Problem requirements. The answer should be an exact repeat of the stretch of material below from the line containing "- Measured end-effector" through the line containing "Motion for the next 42".

··· Extracted data

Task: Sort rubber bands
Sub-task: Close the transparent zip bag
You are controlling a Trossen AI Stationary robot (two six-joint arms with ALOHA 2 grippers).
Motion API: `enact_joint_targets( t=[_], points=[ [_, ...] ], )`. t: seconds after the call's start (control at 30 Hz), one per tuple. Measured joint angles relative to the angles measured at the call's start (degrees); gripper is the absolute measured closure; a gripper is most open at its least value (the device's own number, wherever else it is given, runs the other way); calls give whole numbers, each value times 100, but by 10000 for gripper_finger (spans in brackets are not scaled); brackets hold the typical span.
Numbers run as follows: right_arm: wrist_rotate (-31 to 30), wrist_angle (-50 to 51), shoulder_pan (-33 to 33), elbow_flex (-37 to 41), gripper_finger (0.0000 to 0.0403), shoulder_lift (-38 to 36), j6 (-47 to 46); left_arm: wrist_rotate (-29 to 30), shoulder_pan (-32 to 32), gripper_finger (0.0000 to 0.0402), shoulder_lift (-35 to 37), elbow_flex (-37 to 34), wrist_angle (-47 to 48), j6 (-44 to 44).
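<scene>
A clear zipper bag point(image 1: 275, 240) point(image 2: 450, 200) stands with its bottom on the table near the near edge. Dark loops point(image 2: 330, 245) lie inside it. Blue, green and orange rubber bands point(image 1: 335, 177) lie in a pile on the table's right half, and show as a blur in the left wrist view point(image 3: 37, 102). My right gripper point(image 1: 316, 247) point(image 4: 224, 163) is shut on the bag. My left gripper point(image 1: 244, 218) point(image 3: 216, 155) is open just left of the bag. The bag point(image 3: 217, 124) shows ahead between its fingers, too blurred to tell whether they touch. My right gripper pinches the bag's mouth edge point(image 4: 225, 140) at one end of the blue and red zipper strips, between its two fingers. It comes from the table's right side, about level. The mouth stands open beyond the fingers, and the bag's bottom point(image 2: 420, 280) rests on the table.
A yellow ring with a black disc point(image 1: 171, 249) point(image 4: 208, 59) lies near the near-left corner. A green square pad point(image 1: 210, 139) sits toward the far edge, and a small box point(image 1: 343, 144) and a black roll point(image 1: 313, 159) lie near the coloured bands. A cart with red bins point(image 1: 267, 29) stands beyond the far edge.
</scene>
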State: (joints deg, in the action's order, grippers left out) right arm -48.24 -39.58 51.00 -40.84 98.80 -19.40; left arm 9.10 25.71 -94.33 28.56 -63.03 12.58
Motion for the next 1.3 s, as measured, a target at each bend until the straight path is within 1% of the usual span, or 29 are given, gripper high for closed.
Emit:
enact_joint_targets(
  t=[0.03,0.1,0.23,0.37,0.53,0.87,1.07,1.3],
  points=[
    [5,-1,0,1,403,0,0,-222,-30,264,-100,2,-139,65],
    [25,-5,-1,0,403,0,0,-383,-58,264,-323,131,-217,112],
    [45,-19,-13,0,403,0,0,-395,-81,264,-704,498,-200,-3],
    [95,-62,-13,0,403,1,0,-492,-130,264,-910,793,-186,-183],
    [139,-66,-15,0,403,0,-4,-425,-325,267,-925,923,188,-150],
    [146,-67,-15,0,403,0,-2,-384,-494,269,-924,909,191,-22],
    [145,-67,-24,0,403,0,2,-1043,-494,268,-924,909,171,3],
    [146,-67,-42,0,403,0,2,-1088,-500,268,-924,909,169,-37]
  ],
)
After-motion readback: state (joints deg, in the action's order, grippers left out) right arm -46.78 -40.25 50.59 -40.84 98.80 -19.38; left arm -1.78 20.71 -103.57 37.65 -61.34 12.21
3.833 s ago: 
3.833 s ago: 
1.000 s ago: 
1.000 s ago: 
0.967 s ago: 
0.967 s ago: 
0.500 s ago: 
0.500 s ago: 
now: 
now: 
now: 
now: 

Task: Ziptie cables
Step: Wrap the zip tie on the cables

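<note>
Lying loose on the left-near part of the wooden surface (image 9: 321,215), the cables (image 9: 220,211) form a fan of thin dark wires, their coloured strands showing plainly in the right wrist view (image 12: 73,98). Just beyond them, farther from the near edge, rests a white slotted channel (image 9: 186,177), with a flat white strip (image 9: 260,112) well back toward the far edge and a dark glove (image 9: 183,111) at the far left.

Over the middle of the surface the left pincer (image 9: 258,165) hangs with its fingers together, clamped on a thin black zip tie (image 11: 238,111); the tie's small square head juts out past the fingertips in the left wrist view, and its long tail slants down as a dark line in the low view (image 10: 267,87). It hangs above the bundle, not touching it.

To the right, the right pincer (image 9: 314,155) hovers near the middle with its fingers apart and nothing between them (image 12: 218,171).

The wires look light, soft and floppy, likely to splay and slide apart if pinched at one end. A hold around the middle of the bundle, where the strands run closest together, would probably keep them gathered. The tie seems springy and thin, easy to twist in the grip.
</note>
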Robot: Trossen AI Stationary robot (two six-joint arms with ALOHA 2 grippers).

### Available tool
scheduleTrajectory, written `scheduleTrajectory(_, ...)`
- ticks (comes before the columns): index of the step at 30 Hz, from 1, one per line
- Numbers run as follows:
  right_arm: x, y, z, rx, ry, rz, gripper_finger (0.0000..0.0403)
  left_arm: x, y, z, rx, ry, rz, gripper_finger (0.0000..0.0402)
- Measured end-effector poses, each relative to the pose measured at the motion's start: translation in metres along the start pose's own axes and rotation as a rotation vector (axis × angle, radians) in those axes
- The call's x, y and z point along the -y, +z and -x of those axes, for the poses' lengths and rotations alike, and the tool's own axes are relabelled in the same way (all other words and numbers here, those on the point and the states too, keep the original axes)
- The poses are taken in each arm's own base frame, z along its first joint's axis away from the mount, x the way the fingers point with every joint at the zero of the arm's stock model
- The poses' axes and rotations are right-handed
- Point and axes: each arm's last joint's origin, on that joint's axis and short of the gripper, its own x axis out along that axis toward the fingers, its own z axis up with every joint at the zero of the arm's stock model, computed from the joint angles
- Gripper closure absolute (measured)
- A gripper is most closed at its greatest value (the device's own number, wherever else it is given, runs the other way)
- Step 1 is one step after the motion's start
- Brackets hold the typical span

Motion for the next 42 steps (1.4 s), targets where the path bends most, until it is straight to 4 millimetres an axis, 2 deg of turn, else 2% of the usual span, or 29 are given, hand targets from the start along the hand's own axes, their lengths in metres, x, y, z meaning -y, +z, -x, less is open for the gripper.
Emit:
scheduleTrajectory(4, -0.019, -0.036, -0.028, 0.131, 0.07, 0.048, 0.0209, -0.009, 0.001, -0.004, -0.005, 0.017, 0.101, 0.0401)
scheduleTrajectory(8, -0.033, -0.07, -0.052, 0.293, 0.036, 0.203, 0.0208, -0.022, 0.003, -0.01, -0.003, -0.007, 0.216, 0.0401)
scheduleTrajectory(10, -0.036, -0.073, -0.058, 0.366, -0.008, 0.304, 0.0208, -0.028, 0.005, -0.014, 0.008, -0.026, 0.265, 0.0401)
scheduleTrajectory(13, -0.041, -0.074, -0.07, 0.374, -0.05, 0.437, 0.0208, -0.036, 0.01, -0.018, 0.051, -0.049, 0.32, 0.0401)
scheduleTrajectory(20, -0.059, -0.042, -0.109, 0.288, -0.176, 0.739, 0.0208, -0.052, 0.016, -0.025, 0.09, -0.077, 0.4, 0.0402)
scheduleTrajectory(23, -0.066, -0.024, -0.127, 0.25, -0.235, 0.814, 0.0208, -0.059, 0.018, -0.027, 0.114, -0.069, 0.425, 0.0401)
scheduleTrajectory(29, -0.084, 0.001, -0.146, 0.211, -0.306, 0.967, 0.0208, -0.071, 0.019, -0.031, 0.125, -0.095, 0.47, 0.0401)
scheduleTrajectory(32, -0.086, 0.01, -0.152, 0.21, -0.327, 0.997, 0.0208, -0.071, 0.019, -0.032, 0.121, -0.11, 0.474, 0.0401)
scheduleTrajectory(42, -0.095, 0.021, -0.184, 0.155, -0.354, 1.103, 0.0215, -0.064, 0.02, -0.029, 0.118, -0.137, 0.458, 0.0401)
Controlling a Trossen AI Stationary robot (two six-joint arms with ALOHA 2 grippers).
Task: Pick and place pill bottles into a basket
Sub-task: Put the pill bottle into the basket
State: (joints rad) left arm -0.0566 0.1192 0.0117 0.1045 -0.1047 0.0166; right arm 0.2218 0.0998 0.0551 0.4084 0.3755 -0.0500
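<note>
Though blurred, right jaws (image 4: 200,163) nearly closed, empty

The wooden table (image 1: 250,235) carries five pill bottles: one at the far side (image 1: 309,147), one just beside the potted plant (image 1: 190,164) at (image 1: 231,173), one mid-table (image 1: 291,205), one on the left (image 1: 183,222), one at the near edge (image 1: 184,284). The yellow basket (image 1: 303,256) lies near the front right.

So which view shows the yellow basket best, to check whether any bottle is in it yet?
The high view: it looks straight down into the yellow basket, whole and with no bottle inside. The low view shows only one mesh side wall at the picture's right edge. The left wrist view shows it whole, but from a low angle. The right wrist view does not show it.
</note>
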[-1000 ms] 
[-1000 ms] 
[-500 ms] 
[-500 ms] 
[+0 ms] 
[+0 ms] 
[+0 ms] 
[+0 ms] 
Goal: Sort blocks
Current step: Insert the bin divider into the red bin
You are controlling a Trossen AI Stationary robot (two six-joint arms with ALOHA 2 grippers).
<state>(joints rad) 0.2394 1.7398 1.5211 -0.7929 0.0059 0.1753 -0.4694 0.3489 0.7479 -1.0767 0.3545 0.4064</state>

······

Solution for this task.
- Measured end-effector poses, each relative to the pose measured at the motion's start: translation in metres along the start pose's own axes and rotation as a rotation vector (axis × angle, radians) in those axes
- The call's x, y and z point along the -y, +z and -x of those axes, for the poses' lengths and rotations alike, and the tool's own axes are relabelled in the same way (all other words and numbers here, those on the point and the states too, keep the original axes)
- The poses are taken in each arm's own base frame, z along its first joint's axis away from the mount, x the way the fingers point with every joint at the zero of the arm's stock model
- The poses' axes and rotations are right-handed
- Point and axes: each arm's last joint's origin, on that joint's axis and short of the gripper, its own x axis out along that axis toward the fingers, its own z axis up with every joint at the zero of the arm's stock model, computed from the joint angles
- Gripper closure absolute (measured)
- A gripper is most closed at its greatest value (the device's own number, wherever else it is given, runs the other way)
- Step 1 is one step after the motion's start
- Brackets hold the typical span

Motion for the next 42 steps (1.4 s), targets where the path bends most, until it is straight to 4 millimetres an axis, 2 deg of turn, else 2% of the usual span, or 29 are given, hand targets from the start along the hand's own axes, their lengths in metres, x, y, z meaning -y, +z, -x, less is open for the gripper.

The exercise requires no additional answer.